[PROBLEM]: Taking the line with "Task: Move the" as the first and the line with "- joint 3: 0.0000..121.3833" as the last, set down exactly every line in that range from the entries below, and no more.

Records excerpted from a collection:
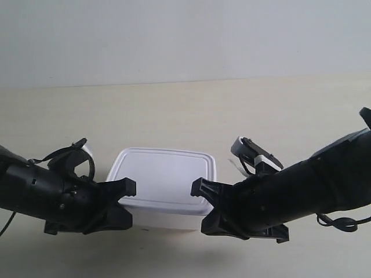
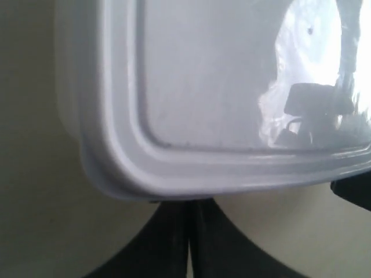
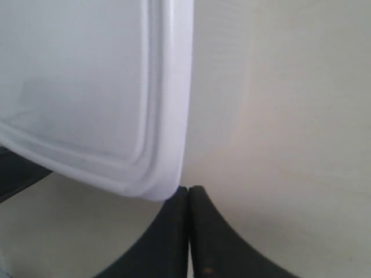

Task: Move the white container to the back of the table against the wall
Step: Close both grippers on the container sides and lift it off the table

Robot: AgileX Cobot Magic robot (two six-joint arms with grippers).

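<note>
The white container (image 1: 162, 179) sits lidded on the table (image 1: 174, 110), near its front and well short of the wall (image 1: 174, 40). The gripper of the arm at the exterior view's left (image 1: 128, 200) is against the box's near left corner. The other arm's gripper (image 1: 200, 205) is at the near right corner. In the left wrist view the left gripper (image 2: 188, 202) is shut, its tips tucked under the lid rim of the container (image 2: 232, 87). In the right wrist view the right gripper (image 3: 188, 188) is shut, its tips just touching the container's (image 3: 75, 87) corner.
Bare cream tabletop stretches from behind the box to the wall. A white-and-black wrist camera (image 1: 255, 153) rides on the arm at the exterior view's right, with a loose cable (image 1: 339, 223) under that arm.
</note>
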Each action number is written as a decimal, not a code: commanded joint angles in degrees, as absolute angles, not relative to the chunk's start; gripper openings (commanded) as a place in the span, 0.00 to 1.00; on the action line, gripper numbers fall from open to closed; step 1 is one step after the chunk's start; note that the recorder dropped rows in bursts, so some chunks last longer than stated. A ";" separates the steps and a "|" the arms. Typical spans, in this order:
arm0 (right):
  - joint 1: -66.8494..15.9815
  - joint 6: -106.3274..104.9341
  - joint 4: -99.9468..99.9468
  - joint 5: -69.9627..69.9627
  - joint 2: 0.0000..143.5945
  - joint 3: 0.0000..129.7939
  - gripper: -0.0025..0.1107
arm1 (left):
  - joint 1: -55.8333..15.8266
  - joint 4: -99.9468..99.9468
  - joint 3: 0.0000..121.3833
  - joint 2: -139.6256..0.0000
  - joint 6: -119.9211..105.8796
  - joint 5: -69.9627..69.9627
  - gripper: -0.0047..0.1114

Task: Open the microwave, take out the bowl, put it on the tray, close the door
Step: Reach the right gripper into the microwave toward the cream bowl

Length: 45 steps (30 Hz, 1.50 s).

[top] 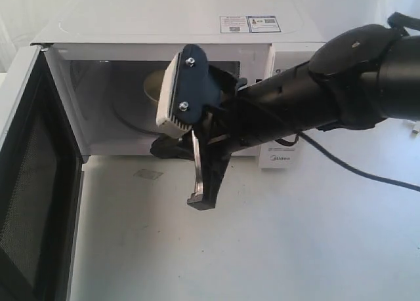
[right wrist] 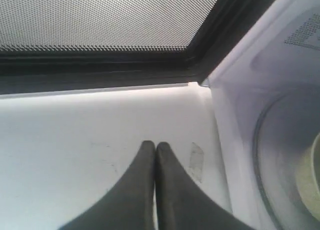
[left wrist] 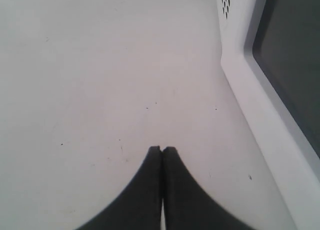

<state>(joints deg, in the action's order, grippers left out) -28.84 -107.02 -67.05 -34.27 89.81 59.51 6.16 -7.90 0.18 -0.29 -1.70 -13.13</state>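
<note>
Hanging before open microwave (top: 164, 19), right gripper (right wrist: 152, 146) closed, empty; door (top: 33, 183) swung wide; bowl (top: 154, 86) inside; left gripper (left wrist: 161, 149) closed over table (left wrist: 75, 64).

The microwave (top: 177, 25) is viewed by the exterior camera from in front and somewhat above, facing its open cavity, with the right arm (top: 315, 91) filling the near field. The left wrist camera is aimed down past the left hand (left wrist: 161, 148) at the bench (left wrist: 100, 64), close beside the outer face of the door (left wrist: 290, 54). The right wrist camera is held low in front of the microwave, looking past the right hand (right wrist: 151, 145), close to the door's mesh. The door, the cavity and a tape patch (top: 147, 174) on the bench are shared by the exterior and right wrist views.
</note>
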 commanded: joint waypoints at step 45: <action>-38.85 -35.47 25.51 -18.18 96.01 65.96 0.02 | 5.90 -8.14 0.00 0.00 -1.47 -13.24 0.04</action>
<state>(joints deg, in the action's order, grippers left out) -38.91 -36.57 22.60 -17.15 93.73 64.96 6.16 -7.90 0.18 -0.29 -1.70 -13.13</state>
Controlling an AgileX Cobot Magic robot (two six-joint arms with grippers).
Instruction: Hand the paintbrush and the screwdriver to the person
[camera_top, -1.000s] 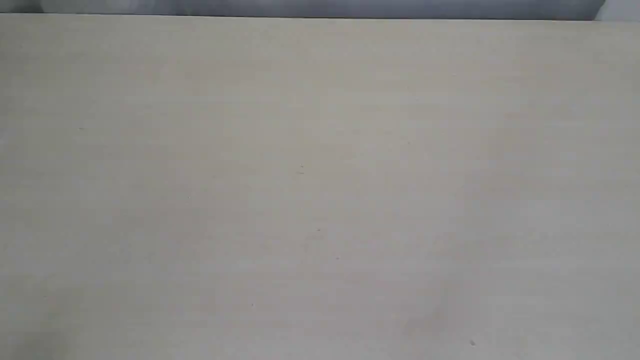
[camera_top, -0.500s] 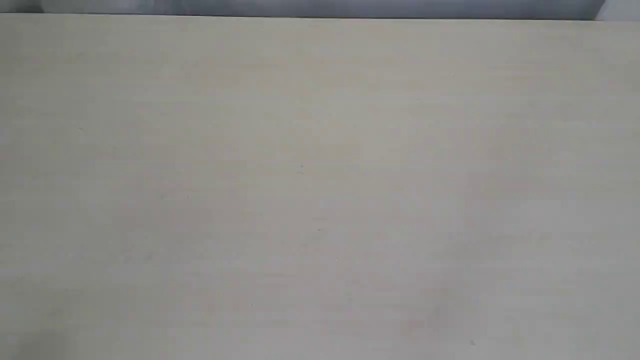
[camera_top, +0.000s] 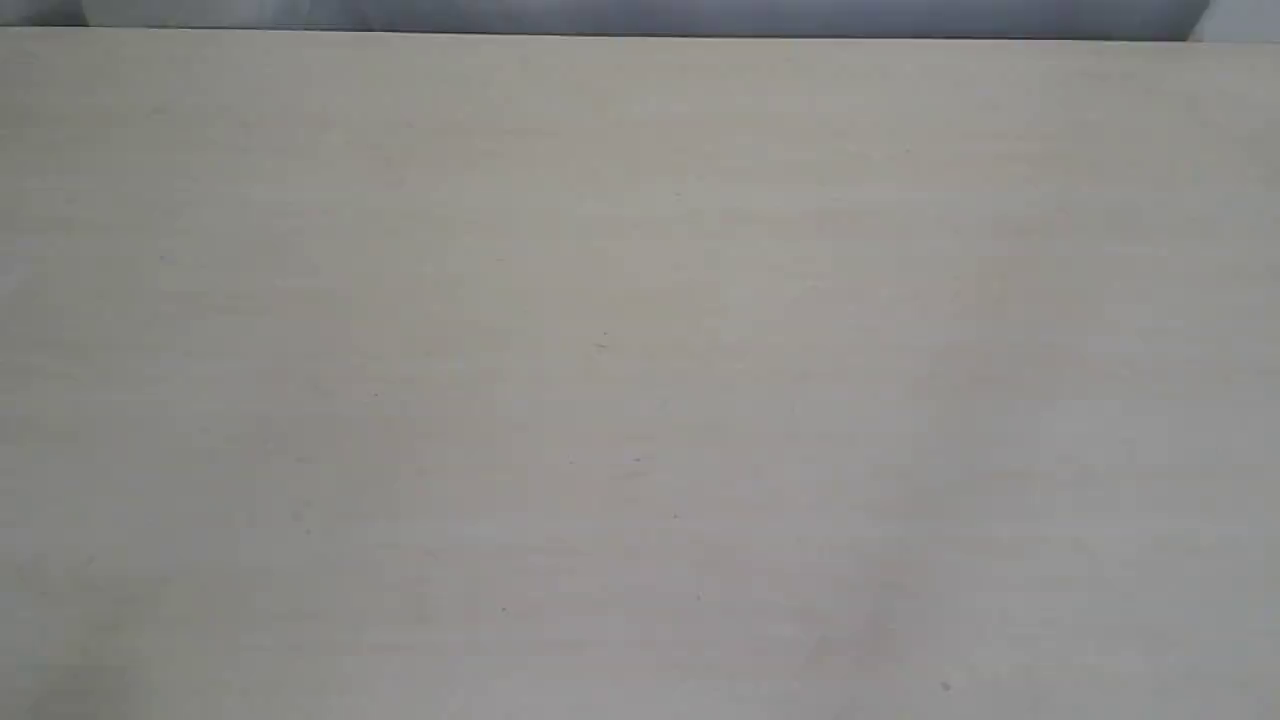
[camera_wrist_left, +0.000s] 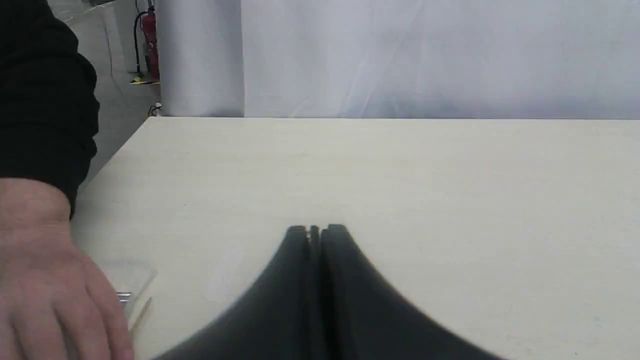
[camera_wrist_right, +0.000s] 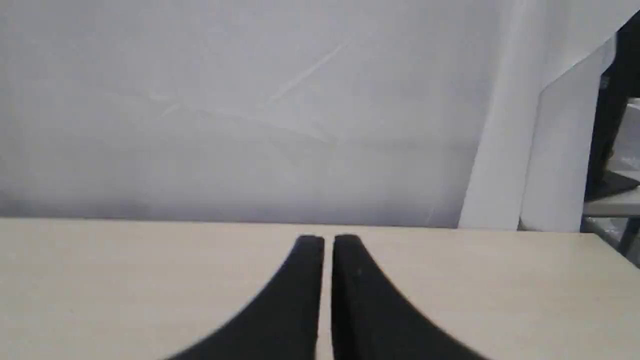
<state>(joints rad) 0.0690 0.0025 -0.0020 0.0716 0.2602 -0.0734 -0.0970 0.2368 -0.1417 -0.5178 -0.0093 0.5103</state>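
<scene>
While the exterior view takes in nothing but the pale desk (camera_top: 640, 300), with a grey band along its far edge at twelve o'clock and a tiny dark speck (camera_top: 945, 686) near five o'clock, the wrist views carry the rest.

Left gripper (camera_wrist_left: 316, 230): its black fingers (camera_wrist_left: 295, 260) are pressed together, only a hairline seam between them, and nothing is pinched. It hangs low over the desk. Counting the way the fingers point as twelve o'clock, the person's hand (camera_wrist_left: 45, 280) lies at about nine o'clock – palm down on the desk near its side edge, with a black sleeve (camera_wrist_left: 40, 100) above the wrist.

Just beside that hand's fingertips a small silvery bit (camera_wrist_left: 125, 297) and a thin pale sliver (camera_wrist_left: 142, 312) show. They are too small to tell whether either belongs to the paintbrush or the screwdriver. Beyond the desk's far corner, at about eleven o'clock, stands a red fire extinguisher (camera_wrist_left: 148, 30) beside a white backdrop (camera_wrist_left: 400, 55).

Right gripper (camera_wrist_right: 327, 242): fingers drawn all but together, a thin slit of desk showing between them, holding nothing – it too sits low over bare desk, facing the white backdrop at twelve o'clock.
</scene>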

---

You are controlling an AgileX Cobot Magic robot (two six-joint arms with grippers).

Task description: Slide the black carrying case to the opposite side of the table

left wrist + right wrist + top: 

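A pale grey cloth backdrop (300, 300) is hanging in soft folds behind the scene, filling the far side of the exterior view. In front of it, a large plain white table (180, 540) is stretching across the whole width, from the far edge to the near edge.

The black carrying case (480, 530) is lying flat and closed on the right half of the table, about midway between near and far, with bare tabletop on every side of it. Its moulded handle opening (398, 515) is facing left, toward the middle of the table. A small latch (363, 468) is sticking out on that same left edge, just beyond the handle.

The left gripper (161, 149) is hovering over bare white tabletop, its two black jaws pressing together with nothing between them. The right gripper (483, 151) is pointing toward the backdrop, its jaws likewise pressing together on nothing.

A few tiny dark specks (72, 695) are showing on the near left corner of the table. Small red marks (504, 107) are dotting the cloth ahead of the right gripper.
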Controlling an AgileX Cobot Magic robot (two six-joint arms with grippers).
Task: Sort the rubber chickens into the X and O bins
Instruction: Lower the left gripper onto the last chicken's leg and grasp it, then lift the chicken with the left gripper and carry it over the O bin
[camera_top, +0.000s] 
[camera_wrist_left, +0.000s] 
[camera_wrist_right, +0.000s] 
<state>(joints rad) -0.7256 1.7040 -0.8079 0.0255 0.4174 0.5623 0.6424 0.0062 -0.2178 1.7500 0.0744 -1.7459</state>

[RESPONSE AREA]:
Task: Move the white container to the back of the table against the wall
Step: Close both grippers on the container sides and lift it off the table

Robot: AgileX Cobot Magic robot (two six-joint arms with grippers).

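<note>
The white container (image 1: 162, 179) sits lidded on the table (image 1: 174, 110), near its front and well short of the wall (image 1: 174, 40). The gripper of the arm at the exterior view's left (image 1: 128, 200) is against the box's near left corner. The other arm's gripper (image 1: 200, 205) is at the near right corner. In the left wrist view the left gripper (image 2: 188, 202) is shut, its tips tucked under the lid rim of the container (image 2: 232, 87). In the right wrist view the right gripper (image 3: 188, 188) is shut, its tips just touching the container's (image 3: 75, 87) corner.
Bare cream tabletop stretches from behind the box to the wall. A white-and-black wrist camera (image 1: 255, 153) rides on the arm at the exterior view's right, with a loose cable (image 1: 339, 223) under that arm.
</note>
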Each action number is written as a decimal, not a code: commanded joint angles in degrees, as absolute angles, not relative to the chunk's start; gripper openings (commanded) as a place in the span, 0.00 to 1.00; on the action line, gripper numbers fall from open to closed; step 1 is one step after the chunk's start; note that the recorder dropped rows in bursts, so some chunks last longer than stated. A ";" separates the steps and a "|" the arms. Typical spans, in this order:
arm0 (right):
  - joint 1: -66.8494..15.9815
  - joint 6: -106.3274..104.9341
  - joint 4: -99.9468..99.9468
  - joint 5: -69.9627..69.9627
  - joint 2: 0.0000..143.5945
  - joint 3: 0.0000..129.7939
  - gripper: -0.0025..0.1107
arm1 (left):
  - joint 1: -55.8333..15.8266
  - joint 4: -99.9468..99.9468
  - joint 3: 0.0000..121.3833

This is the complete output for the exercise.